Which GCP service to use - Orchestration : Scheduler, Composer, Workflows

3 GCP services for Orchestration : Scheduler, Composer, Workflows

  • Cloud Scheduler
    • Managed cron job service
    • for schedule driven single-service orchestration
  • Cloud Composer
    • Managed workflow orchestration service
    • for orchestration of your data workloads
  • Cloud Workflows
    • HTTP services orchestration
    • for complex multi-service orchestration
Decision tree

Composer $vs.$ Workflows

Orchestrating multiple services , Handling long running workflows ⇒ Cloud Composer & Workflows
Cloud Composer

Commonly used for orchestrating the transformation of data as part of ELT or data engineering or workflows

  • Handle a delay of a few seconds between task executions
  • Building a batch orchestration workflow for data engineering. (ETL)
  • Collection of tasks can be modeled as a Directed Acyclic Graph (DAG) Workflows.
  • Benefit from Airflow operators, especially strong for data engineering.
  • Have an existing investment or experience in Airflow DAGS.
  • Benefit from the open source nature of Apache Airflow project.
  • NOT suitable if low latency was required in between tasks
  • Need to specify how many workers you need for a given Composer environment
Workflows

Focused on the orchestration of microservices / HTTP-based services built with Cloud Functions, Cloud Run, SaaS, or other APIs.

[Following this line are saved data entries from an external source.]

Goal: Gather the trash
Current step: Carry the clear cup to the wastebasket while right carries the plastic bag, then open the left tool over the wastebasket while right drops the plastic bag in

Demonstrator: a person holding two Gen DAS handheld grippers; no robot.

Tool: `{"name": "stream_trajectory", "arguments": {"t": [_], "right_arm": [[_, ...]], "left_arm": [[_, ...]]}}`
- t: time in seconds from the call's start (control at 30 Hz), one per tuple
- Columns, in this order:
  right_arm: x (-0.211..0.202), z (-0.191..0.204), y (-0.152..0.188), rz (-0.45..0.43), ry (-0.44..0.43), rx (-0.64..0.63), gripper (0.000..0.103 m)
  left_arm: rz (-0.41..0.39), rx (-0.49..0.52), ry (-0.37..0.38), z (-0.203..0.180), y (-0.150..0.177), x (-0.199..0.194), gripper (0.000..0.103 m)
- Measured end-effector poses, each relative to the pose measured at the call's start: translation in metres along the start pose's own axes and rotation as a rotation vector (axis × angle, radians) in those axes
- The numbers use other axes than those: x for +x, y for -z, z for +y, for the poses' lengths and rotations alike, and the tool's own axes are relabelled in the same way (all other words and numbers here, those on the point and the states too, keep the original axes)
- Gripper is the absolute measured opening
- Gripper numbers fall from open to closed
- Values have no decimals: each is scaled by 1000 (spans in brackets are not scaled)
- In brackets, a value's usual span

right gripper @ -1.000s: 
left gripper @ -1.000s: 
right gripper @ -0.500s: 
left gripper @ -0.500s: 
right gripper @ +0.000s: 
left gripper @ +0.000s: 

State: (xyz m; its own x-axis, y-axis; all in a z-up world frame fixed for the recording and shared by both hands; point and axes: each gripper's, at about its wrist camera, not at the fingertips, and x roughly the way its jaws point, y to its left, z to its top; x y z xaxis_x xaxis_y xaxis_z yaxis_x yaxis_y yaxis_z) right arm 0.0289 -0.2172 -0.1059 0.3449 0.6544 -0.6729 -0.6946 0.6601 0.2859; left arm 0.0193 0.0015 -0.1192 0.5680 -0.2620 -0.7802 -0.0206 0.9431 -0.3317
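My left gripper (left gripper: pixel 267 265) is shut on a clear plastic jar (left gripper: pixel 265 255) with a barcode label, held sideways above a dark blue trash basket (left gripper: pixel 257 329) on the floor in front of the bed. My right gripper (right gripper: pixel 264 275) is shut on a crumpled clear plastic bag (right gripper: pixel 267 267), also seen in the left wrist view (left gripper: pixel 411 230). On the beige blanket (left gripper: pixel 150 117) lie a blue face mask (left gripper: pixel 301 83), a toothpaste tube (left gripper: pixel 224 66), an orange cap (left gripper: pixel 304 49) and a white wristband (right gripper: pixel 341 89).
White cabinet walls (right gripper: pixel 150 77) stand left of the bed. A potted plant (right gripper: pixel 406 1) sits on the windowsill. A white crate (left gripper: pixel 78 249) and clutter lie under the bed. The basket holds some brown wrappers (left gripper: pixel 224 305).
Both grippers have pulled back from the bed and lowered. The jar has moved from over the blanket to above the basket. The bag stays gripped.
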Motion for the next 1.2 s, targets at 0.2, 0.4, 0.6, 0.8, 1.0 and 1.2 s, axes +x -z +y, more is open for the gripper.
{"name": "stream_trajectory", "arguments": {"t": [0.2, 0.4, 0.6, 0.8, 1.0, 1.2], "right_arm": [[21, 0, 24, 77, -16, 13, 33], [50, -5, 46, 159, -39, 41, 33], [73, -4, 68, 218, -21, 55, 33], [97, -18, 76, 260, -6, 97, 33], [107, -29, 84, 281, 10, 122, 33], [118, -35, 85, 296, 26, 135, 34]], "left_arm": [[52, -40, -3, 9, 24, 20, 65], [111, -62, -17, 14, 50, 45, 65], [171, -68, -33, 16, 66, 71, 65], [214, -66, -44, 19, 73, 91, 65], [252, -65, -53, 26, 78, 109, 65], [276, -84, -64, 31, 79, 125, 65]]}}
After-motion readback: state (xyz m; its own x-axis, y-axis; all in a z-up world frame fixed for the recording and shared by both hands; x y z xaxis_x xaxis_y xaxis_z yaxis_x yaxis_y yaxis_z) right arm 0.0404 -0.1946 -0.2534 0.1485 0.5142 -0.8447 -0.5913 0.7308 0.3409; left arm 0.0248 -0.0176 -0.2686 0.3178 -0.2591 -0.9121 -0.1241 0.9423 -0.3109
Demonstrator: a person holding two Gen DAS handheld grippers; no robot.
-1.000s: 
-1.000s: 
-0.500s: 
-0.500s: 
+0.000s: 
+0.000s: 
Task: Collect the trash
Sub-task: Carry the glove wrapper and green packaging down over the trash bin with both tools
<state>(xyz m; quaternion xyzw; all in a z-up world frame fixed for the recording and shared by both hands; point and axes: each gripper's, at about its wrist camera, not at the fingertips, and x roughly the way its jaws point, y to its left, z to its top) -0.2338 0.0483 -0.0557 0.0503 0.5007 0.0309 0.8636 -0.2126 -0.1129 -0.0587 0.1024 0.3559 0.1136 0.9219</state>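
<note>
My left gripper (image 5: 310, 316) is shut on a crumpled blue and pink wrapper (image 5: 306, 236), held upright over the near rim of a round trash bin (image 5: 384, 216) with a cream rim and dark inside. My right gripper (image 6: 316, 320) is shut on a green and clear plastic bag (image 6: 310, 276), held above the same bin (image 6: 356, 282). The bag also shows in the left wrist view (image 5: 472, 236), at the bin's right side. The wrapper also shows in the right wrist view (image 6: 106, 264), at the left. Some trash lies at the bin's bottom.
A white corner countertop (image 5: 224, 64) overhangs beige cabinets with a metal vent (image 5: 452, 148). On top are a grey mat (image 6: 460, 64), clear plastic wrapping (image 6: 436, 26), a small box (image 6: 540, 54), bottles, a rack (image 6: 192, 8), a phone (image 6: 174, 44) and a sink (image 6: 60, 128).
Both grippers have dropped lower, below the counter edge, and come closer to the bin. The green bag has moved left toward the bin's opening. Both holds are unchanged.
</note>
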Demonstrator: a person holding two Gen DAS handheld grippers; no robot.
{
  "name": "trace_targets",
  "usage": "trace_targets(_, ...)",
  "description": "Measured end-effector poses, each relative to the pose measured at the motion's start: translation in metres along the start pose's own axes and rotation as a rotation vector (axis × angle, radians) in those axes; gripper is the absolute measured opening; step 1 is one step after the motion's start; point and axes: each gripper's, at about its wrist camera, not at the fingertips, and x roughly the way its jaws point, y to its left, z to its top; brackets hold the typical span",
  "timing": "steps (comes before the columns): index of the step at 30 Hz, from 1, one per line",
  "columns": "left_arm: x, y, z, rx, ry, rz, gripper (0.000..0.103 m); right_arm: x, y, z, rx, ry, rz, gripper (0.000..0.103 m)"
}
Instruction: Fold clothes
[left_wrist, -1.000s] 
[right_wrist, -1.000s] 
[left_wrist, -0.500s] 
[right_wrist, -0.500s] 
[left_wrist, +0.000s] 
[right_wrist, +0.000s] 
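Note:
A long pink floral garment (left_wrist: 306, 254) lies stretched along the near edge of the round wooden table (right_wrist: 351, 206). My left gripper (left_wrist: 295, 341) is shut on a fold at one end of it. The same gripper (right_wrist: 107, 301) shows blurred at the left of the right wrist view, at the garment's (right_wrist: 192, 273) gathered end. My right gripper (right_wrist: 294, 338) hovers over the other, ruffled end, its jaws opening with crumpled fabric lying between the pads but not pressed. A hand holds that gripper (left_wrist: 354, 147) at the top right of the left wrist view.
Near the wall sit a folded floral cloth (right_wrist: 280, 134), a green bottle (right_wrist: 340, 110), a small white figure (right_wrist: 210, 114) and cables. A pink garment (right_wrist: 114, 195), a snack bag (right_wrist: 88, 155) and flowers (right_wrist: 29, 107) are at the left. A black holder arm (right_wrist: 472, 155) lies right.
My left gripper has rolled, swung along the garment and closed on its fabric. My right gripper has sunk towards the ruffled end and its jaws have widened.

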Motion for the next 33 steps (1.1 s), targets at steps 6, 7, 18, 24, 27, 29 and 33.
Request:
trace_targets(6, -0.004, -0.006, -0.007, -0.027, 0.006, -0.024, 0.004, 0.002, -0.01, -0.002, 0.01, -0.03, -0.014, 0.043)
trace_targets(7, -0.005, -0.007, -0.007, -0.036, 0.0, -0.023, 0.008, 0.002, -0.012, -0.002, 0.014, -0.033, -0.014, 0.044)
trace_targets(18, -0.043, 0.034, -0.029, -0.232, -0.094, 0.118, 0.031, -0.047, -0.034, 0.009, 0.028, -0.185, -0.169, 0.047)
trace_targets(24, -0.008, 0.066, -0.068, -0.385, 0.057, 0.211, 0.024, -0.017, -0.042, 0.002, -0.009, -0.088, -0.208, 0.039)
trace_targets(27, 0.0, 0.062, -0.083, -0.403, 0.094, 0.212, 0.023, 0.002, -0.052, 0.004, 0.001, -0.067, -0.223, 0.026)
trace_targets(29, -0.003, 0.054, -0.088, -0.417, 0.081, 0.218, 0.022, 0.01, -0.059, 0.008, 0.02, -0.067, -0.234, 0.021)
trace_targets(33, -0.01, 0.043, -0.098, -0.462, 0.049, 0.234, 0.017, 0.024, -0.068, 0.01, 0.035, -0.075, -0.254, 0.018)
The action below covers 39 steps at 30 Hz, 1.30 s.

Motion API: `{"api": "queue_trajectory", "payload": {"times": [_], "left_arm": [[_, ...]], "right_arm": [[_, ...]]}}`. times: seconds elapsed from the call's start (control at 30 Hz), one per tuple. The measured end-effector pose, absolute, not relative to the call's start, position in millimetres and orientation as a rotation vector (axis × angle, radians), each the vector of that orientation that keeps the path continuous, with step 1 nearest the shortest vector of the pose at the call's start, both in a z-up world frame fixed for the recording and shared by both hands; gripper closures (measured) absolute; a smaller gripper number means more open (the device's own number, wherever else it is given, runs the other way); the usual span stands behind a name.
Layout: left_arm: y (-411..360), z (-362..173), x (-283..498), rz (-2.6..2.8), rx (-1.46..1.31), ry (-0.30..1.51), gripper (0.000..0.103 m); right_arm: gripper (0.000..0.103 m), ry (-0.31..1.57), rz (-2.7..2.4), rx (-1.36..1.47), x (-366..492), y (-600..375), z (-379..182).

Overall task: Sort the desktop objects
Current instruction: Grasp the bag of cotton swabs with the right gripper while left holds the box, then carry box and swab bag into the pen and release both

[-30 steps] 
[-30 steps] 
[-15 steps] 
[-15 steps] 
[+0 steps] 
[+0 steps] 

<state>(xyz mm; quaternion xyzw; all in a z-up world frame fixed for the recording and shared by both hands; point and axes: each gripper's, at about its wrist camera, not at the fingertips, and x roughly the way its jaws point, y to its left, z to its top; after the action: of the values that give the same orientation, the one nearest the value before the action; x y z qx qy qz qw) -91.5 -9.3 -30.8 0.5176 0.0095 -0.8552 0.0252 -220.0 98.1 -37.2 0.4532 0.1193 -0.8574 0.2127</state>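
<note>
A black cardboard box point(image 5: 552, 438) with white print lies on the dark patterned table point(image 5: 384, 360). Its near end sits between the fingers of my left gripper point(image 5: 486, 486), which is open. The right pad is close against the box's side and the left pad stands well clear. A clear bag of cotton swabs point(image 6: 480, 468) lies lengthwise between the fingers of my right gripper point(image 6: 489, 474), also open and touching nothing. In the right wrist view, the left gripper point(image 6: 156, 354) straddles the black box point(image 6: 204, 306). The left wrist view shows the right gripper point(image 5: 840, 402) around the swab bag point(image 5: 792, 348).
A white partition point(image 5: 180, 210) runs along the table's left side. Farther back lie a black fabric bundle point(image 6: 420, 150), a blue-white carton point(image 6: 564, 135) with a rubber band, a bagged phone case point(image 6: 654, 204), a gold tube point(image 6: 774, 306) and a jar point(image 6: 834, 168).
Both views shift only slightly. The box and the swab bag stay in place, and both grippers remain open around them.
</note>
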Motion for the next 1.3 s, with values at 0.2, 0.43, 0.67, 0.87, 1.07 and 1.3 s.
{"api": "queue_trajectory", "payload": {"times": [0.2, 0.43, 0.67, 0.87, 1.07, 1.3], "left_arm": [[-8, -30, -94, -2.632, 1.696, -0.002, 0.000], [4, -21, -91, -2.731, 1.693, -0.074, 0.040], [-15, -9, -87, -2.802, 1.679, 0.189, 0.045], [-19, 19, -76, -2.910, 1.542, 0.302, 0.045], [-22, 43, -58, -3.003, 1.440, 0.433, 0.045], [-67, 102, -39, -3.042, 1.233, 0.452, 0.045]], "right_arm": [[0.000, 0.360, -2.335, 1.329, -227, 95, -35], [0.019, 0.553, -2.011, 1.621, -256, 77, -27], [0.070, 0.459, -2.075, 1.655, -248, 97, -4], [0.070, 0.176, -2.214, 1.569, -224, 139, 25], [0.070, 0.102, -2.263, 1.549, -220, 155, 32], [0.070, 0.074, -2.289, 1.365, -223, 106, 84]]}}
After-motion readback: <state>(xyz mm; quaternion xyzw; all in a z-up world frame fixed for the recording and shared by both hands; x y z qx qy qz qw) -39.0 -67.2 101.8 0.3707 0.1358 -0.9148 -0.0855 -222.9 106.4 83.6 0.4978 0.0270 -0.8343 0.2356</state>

  • Designed for latency sensitive use cases : low latency or have a high execution count.
  • Orchestrate microservices built with Cloud Functions. Cloud Run, SaaS, or other APIs.
  • Serverless : no infrastructure to manage or scale
    • No need to specify how many workers you need
    • Follow spiky traffic patterns and need to scale in a serverless way
  • Require loops and jumps to already executed steps (not a DAG)

EXAMTOPIC 1

Your data science team has requested a system that supports scheduled model retraining, Docker containers, and a service that supports autoscaling and monitoring for online prediction requests. Which platform components should you choose for this system?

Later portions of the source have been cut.